Why do my ELBs have two IP addresses? How to find them?

Question

I have both application and classic internal load balancers running over a VPC. Each of them are associated to three subnets, on different availability zones, and almost each of them point to only one instance (in my case ECS containers).

But when issuing a nslookup command (nslookup internal-MYLB.us-east-1.elb.amazonaws.com)

I can see that output:

Server:     10.xxx.xxx.37
Address:    10.xxx.xxx.37#53

Non-authoritative answer:
Name:   internal-MYLB.us-east-1.elb.amazonaws.com
Address: 10.xxx.xxx.187
Name:   internal-MYLB.us-east-1.elb.amazonaws.com
Address: 10.xxx.xxx.204

For each load balancer, wether it's a classic or application one, two IP addresses are associated to its domain name.

I was simply wondering:

1. Does it correspond to two load balancer nodes for each load balancer? (Maybe I missed it but I didn't find that info in their doc)
2. Does AWS systematically spawns that for redundancy? Is it configurable?
3. Is there some way in the UI to see those IP addresses (I didn't find them in the UI or by using aws elb describe-load-balancers)

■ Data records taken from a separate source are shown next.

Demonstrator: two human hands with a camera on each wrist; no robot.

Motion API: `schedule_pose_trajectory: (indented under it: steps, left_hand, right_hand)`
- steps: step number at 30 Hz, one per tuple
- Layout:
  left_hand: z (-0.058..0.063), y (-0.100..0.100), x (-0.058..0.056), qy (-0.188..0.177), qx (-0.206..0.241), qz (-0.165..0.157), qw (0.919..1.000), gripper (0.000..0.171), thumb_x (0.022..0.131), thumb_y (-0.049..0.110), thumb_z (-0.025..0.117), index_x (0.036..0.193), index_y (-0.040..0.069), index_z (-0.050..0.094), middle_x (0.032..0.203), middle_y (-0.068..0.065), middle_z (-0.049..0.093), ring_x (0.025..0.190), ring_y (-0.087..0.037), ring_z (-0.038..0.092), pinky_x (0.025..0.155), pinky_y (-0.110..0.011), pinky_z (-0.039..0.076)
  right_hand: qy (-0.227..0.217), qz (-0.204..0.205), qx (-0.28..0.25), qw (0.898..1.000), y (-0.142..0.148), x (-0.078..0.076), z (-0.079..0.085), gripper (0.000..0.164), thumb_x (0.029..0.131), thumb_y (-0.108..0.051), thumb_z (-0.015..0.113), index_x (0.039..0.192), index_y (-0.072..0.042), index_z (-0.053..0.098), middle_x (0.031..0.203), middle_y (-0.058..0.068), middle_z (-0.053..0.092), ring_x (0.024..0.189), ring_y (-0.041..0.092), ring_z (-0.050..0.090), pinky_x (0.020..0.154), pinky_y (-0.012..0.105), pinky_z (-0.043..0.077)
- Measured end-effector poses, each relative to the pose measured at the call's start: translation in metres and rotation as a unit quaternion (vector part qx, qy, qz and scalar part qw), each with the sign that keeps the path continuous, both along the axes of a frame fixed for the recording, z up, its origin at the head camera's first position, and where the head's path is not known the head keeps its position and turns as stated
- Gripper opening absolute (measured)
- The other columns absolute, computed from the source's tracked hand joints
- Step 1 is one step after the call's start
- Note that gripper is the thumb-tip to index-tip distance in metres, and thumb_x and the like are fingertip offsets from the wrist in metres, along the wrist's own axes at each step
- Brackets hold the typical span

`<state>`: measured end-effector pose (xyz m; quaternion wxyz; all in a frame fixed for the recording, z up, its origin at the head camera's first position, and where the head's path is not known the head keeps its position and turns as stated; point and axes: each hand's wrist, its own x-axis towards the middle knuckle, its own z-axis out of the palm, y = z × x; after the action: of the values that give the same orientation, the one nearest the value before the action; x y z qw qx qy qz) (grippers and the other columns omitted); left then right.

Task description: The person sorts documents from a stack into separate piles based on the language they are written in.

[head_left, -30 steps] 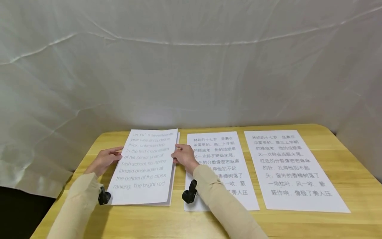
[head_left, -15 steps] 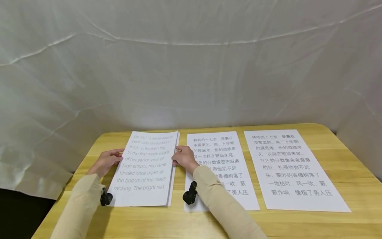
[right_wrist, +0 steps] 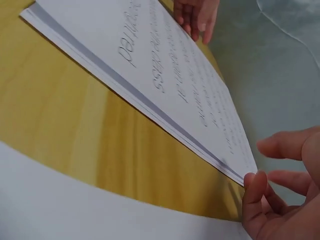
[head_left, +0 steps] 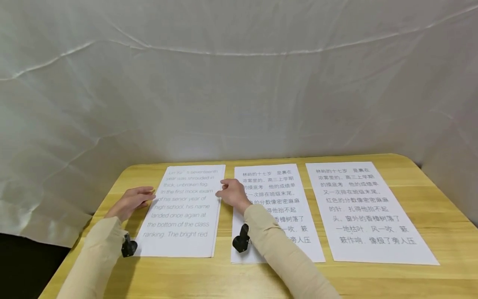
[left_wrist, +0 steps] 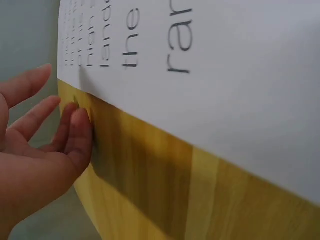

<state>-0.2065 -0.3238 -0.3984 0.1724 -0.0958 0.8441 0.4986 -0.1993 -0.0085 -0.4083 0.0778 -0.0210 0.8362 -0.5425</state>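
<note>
A printed English sheet (head_left: 183, 207) lies on the left of the table, on top of at least one other sheet whose right edge (right_wrist: 150, 116) peeks out in the right wrist view. Beside its left edge is my left hand (head_left: 130, 201), fingers loose and apart from the paper in the left wrist view. My right hand (head_left: 234, 194) hovers by the right edge, thumb and forefinger parted, with nothing between them; whether a fingertip brushes the sheet's corner I cannot tell. Part of the middle Chinese-printed sheet (head_left: 284, 207) is hidden under my right forearm.
Another Chinese-printed sheet (head_left: 364, 211) lies farther right on the wooden table (head_left: 407, 182). A grey fabric curtain (head_left: 239, 104) hangs behind the table's back edge. Black wrist cameras (head_left: 129, 246) sit on both wrists.
The top English sheet, held at both sides before, has come down flat and lined up with the paper beneath. Both hands have let go of its edges.
</note>
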Motion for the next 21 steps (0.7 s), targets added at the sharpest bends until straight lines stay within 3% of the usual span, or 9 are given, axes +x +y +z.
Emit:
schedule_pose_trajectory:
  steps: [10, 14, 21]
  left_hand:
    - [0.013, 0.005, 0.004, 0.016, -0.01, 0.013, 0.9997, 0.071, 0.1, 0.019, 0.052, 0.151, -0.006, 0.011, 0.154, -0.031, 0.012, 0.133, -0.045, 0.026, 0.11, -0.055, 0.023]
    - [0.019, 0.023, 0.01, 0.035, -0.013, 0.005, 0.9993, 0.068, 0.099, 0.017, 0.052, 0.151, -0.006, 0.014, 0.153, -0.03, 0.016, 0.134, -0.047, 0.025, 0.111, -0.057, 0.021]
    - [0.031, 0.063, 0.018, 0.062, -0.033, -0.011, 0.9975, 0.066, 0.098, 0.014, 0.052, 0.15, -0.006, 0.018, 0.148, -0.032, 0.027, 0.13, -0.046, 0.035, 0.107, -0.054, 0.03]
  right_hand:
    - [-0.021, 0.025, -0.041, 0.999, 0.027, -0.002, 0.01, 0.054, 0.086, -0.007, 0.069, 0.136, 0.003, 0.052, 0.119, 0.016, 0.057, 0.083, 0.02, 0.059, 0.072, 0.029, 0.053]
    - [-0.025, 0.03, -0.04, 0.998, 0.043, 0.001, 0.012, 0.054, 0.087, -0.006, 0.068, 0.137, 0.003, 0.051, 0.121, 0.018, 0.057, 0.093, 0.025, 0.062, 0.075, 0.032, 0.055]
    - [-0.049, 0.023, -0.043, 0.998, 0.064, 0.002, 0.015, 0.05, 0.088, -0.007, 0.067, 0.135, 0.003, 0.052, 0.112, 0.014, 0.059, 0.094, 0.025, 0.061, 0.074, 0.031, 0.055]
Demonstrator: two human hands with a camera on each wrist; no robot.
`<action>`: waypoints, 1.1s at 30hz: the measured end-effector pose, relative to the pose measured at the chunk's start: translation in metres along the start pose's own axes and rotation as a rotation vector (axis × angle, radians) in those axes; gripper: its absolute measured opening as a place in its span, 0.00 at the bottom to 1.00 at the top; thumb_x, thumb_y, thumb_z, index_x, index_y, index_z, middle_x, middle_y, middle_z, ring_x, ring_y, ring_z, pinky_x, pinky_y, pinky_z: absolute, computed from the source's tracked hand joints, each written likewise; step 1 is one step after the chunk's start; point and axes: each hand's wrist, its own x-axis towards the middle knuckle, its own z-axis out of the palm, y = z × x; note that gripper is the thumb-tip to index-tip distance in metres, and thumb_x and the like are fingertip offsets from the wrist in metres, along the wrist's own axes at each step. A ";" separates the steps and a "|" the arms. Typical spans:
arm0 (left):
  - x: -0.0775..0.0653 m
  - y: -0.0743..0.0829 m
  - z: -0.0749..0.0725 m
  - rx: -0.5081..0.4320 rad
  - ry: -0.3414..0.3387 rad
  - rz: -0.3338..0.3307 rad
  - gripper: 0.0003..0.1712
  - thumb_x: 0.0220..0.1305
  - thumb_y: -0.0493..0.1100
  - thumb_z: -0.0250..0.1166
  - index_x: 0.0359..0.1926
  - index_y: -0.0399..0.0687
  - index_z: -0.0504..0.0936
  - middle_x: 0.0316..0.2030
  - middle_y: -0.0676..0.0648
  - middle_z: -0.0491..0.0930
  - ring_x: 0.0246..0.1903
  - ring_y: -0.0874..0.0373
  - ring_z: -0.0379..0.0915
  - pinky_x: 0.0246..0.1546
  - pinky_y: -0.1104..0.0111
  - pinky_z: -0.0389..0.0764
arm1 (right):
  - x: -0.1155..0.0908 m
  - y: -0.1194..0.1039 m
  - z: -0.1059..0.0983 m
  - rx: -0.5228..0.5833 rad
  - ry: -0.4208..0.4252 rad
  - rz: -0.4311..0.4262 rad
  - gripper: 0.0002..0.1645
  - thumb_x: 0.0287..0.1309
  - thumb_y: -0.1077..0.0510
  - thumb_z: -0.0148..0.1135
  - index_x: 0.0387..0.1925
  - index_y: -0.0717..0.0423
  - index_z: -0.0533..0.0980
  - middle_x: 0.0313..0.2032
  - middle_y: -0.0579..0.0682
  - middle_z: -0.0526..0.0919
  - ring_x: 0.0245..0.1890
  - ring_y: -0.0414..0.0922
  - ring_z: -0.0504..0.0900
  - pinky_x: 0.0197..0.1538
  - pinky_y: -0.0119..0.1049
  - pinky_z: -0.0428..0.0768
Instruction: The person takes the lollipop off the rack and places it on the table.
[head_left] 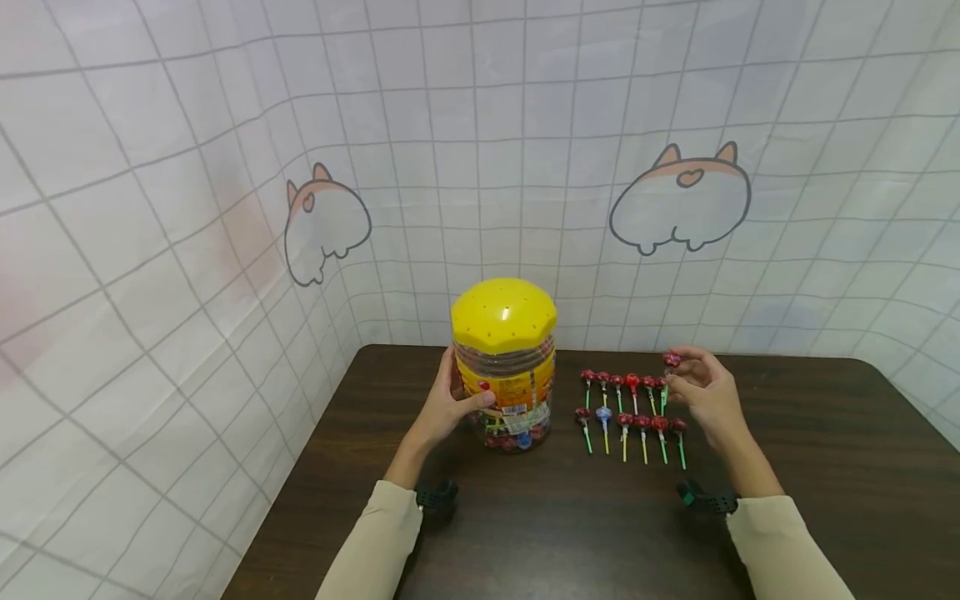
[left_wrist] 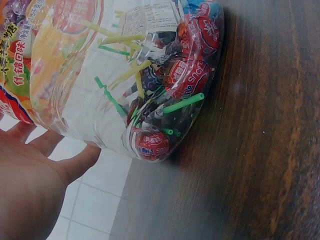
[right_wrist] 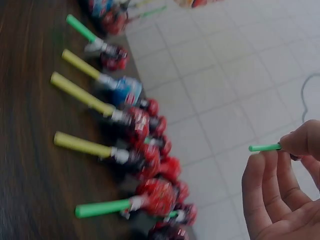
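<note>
A clear plastic candy jar [head_left: 517,387] with a yellow lid [head_left: 504,312] stands upright on the dark wooden table. My left hand [head_left: 442,408] grips its left side, thumb across the front label. Wrapped lollipops [left_wrist: 187,75] with green and yellow sticks lie in the jar's bottom. My right hand [head_left: 708,396] pinches a dark red lollipop [head_left: 672,359] by its green stick [right_wrist: 265,147], at the right end of the back row. Two rows of lollipops lie right of the jar, mostly red, with a blue one [head_left: 603,414] in the front row.
The dark table [head_left: 570,533] stretches to both sides and toward me. Behind it hangs a white grid-patterned cloth [head_left: 517,167] with cartoon animal prints [head_left: 681,204]. Black bands [head_left: 708,500] sit on both wrists, by the light sleeves.
</note>
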 end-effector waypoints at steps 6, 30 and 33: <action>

For the context, we have a remote partner who experiment issues with only one of the two IP addresses associated to a load balancer, maybe something like a network conflict due to some overlapping subnet range, but I'd prefer to be sure of what I see first.

Answer 1

ELB is a managed service provided by AWS. Behind the scenes, ELB consists of multiple load balancers. When the traffic is increasing, ELB bring forward many load balancers to handle the traffic. In another term, ELB autoscales. But the problem is ELB does not manage the traffic by itself. It happens at the DNS look up level. All the load balancers of a ELB registers their IP addresses on the DNS service at Amazon's side. So for different queries, Amazon will return different IP addresses. This is why ELB only has a DNS name instead of a static IP address.

So when you do nslookup it showed the ip address of the ELB's load balancers.

Answer 2

Elastic Load Balancer partly uses DNS to distribute load across the different availability zones. So your "single" load balancer is actually a group of them.

AWS will create and destroy nodes as the load increases and decreases. As such, you should not use IP addresses of your ELB directly. Instead, you should always use the DNS CNAME to allow the ELB to distribute the traffic.

There is no way in the UI to see the IP addresses, and really, you shouldn't care about them.

If you are running into IP address conflicts, then make sure your VPC subnet CIDRs are not overlapping anything else, like a VPN.